SPDX-FileContributor: Kaloga Yacouba [email protected]
SPDX-FileContributor: Shashi Kumar [email protected]

SPDX-License-Identifier: MIT

OTTC: Optimal Temporal Transport Classification

Implementation of the Optimal Temporal Transport Classification (OTTC) loss introduced in A Differentiable Alignment Framework for Sequence-to-Sequence Modeling via Optimal Transport (Kaloga et al., 2025). OTTC replaces the non-differentiable alignment surrogate used by CTC with a 1-D optimal transport solver that stays fully differentiable, produces sharper alignments, and maintains practical training stability on modern GPUs.
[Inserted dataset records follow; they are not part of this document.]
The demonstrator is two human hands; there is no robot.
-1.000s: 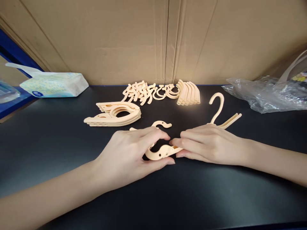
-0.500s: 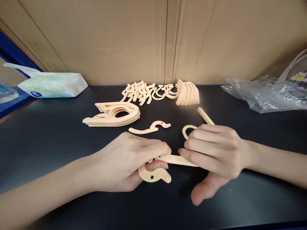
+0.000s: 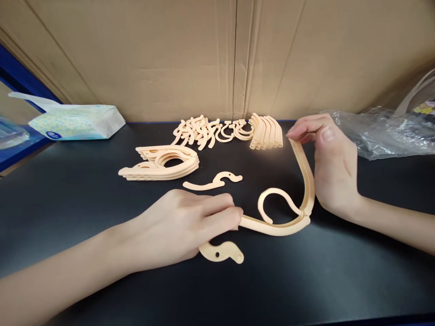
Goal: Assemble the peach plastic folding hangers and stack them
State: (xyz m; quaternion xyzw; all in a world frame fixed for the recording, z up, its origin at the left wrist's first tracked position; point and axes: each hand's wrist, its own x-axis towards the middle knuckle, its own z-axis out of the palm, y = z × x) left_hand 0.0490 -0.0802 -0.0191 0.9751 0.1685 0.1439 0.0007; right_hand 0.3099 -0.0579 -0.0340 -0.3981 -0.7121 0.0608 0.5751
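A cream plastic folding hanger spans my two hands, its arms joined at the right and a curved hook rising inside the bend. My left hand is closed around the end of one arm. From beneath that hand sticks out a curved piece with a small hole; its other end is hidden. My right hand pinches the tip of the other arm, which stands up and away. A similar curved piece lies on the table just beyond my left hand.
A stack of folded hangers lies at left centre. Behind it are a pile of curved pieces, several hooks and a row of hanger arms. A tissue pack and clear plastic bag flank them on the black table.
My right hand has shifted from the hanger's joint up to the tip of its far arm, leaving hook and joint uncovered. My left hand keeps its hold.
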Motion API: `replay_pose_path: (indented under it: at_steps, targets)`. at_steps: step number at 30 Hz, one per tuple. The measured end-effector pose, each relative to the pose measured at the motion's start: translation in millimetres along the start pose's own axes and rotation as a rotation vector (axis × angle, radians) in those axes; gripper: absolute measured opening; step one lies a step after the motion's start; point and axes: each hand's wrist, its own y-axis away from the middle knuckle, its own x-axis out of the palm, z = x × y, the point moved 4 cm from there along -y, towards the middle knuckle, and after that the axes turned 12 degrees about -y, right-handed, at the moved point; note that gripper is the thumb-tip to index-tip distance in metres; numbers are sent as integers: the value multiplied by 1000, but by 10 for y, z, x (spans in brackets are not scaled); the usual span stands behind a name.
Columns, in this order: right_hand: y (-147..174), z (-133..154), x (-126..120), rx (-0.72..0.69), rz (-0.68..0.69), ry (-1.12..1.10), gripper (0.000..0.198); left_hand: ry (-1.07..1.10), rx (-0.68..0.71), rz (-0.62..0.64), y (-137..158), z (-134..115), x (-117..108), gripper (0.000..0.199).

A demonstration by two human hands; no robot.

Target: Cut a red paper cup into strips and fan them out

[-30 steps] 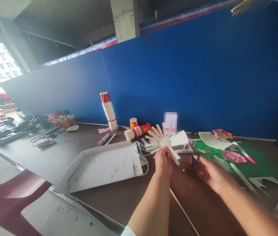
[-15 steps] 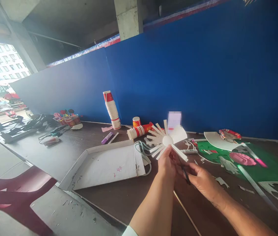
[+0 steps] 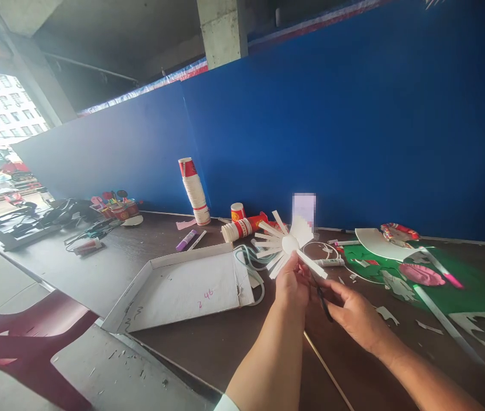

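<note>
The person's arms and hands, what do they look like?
Left hand and right hand are both bare, without gloves. A pale, plain sleeve edge shows on the left arm, at the picture's bottom; no sleeve or watch shows on the right arm.

From my end I see a white cut-up paper piece (image 3: 291, 245), with a round flat centre and narrow strips fanning out like spokes, mostly to the left and below. At the upper right is one broad panel (image 3: 302, 230), and a single long strip (image 3: 313, 266) points down to the right. My left hand (image 3: 290, 284) pinches it just below the centre. In my right hand (image 3: 349, 308) I have dark-handled scissors (image 3: 324, 305), angled up and left; I can't make out whether the blades touch the paper.
</note>
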Motion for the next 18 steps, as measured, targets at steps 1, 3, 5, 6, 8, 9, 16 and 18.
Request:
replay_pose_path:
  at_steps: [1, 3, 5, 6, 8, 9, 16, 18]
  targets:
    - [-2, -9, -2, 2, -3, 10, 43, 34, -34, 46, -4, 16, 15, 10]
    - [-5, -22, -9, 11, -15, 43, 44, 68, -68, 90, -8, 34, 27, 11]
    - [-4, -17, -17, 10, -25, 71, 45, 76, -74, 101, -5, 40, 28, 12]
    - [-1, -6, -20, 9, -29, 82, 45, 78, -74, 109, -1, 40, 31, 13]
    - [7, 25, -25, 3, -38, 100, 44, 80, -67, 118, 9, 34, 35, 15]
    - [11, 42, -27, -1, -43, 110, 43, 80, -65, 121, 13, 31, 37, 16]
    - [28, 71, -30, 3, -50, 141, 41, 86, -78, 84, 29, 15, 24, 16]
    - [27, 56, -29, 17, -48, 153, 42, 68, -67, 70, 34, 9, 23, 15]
Paper: https://arxiv.org/abs/2502.01588

Contact

Questions are welcome at:

Contents

Overview

OTTC formulates alignment between acoustic features and target symbols as a differentiable optimal transport problem. The project provides:

  • Reference PyTorch implementations of OTTC, soft-DTW, and CTC heads on top of Wav2Vec2-style encoders.
  • Training and evaluation pipelines for speech recognition benchmarks (LibriSpeech, Multilingual LibriSpeech, AMI, and TIMIT) using the Hugging Face ecosystem.
  • Utilities to build vocabularies, collate speech batches, and compute WER for evaluation.

Highlights

  • Differentiable alignments: Fast batched 1-D optimal transport with cross-entropy, Euclidean, soft-Euclidean, or Jensen–Shannon costs (see ottc/ops_loss/ot_loss.py).
  • Baseline losses: Drop-in CTC and soft-DTW heads to benchmark against OTTC.
  • Encoder flexibility: Works with Hugging Face checkpoints such as Wav2Vec2-Large-LV60, XLS-R, Whisper-Small, etc. (--encoder_name).
  • Dataset tooling: Ready-to-use loaders, collators, and vocab builders for LibriSpeech, Multilingual LibriSpeech, AMI, and TIMIT (letters, phonemes, fused phonemes).
  • Resumable training: Automatic checkpoint discovery when --continue_if_exist is enabled, plus evaluation-only runs for frozen models.

Getting Started

1. Clone the repository

git clone https://github.com/idiap/OTTC.git
cd OTTC

2. Create a Python environment

The recommended setup is via Conda (CUDA 12.1, PyTorch 2.3):

conda env create -f env.yaml
conda activate ottcenv

Alternatively, create a virtualenv and install dependencies from requirements.txt (ensure that a CUDA-enabled PyTorch build >= 2.3.0 is already installed):

python -m venv .venv
source .venv/bin/activate
pip install --upgrade pip
pip install -r requirements.txt

3. Make the package importable

Running the scripts from the repository root automatically exposes the local ottc package. If you need to launch Python from elsewhere, export PYTHONPATH=$(pwd) (or the absolute path to this repository) before invoking the scripts.

Configuring Paths

All data locations live in ottc/config/path_config.py. A ready-to-fill template with placeholder paths is available at ottc/config/path_config_to_complete.py—copy it (or edit the existing path_config.py) and update the values before running experiments:

from pathlib import Path

DATASETS_ROOT_PATH = Path('/your/datasets/root')
HUGGINGFACE_CACHE = Path('/your/hf_cache')
LARGE_MODELS_PATH = Path('/your/pretrained/models')
TIMIT_DATASET_PATH = Path('/your/timit/root')  # optional override when TIMIT lives elsewhere

These directories host:

  • extracted datasets (LibriSpeech, AMI, etc.)
  • the Hugging Face cache for dataset + model downloads
  • pretrained encoders and experiment outputs (large_models_results/). Common Hugging Face checkpoints (e.g., facebook/wav2vec2-large-lv60, facebook/wav2vec2-large-xlsr-53, openai/whisper-small) are downloaded automatically the first time they are requested via --encoder_name and cached under ${LARGE_MODELS_PATH} for reuse.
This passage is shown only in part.